Find the period of the repetend of the fraction $\frac{39}{1428}$ by using binary numbers, i.e. its binary decimal representation. (Note: When a proper fraction is expressed as a decimal number (of any base), either the decimal number terminates after finite steps, or it is of the form $0.b_1b_2\cdots b_sa_1a_2\cdots a_ka_1a_2\cdots a_ka_1a_2 \cdots a_k \cdots$. Here the repeated sequence $a_1a_2\cdots a_k$ is called the repetend of the fraction, and the smallest length of the repetend, $k$, is called the period of the decimal number.)
Problem
Source: 2023 Hong Kong TST 3 (CHKMO)
Tags: number theory
MC314159
14.12.2022 14:47
First, reduce this fraction into $\frac{13}{476}$. Note that $476 = 119\cdot 4$ and hence the binary expansion of $\frac{13}{476}$ should be exactly the same as $\frac{13}{119}$ except it is shifted two digits rightwards.
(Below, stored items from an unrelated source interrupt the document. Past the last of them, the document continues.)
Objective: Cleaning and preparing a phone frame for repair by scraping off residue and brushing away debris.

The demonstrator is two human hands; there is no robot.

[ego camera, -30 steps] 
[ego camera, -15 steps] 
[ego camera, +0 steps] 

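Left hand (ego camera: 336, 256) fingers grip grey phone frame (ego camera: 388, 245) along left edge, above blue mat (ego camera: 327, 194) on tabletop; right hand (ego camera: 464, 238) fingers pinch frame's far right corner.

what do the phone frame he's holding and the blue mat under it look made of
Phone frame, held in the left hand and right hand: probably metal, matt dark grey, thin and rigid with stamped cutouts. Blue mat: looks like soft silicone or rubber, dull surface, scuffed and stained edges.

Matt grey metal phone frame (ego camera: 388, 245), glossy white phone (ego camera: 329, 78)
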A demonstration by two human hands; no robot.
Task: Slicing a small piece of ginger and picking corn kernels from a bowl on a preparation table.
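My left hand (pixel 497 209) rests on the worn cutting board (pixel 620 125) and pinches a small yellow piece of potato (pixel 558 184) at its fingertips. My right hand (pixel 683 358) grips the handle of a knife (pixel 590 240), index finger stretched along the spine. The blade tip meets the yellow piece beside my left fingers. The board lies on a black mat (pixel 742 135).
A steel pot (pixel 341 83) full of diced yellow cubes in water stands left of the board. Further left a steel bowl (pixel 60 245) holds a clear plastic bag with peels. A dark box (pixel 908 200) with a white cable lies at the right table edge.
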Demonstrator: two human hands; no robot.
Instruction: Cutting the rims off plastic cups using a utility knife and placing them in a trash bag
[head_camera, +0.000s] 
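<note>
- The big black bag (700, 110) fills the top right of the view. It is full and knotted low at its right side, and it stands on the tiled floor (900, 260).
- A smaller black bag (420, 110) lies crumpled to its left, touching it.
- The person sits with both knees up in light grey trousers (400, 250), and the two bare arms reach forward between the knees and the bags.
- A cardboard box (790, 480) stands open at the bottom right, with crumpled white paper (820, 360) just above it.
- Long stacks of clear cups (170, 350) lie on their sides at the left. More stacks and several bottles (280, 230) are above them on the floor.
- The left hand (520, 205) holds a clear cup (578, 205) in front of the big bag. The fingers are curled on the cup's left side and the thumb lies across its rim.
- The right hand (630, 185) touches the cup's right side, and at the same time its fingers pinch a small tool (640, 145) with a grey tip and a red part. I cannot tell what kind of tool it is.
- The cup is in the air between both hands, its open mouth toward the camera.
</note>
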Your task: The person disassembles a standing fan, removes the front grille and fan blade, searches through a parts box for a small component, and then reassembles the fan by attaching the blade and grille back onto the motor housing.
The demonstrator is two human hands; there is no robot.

Then consider the form given in the question, expand it and we have the sum of two terms, one of which is the sum from the non-repeating part and another is from the repeating part. $119$ should divide the denominator, or the RHS would not be an integer when two sides are multiplied by $119$. Now $119 = 7 \cdot 17$, and it suffices to find $k$ such that $2^k \equiv 1 \pmod{117}$. Now use Fermat-Euler Theorem to find the order of $2$ modulo $117$, which should be exactly $24$.
MC314159
14.12.2022 14:48
btw some dude calculated $\frac{39}{1428}$
analysis90
23.09.2024 18:08
The period is order of $2$ modulo $119$.